The new face of marijuana
Published 7:12 pm Tuesday, January 27, 2015
The face of marijuana use is changing, a fact that can be attributed to products made and sold legally in marijuana-friendly states, according to local law enforcement. Those products are now making their way into states where marijuana use is illegal, and making the job of drug enforcement officers a little bit harder.
“This is really important because we need to keep up with current drug trends,” said Capt. Russell Davenport, head of the Beaufort County Sheriff’s Office drug unit. “Not only us, but parents and teachers, too.”
The unit made its first drug bust in which the illegal product was not the traditional marijuana joint or plastic baggies filled with the processed plant, Davenport said. Friday night, the arrest of Washington resident Philip Zachary Tankard yielded marijuana THC oil and marijuana THC wax, both of which are used with perfectly legal devices: e-cigarettes and vaporizer pens, more commonly referred to as vape pens. And it’s the implementation of these devices that makes the line between what’s legal and what only looks legal, but is not legal, a little blurry.
For example, JuJu Joints — seven of which were confiscated in Friday’s bust. Made in Seattle, the narrow black cylinders look just like any e-cigarette, but when drawn upon, a heating coil activates and heats cannabis oil to a boiling point. The vapor is inhaled and the result is a hit of 45-percent THC — tetrahydrocannabinol, the mind-altering ingredient found in marijuana — but without the smoke and marijuana’s distinct smell.
“You can see how easy it would be to hide that from law enforcement,” Davenport said. “Now, law enforcement will have to check whether someone is smoking a legal e-cigarette or if they’re smoking THC oil.”

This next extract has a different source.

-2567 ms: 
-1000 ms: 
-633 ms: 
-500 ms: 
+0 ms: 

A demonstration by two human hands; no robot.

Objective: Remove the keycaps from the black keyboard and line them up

At 82- to 99-percent THC, marijuana wax is much stronger than the marijuana typically seen in the area and also can be used with a vape pen.
“This is the first time we’ve arrested someone who was selling wax. We had heard it was heading in our direction and it’s here now,” Davenport said. “This is the market we’re going to start dealing with now.”
Davenport said getting the information out about drugs making their appearance in Beaufort County is part of the battle in keeping them from gaining a foothold here.
“I think it’s important to educate the public on the current drug trends,” Davenport said. “That way, they (users) can’t hide it from the public.”
Tankard was charged with possession with intent to sell and deliver a schedule IV and schedule VI controlled substance, maintaining a dwelling to keep and sell and controlled substance, possession of a firearm by a felon and possession of drug paraphernalia. He was confined at the Beaufort County jail under at $20,000 secured bond.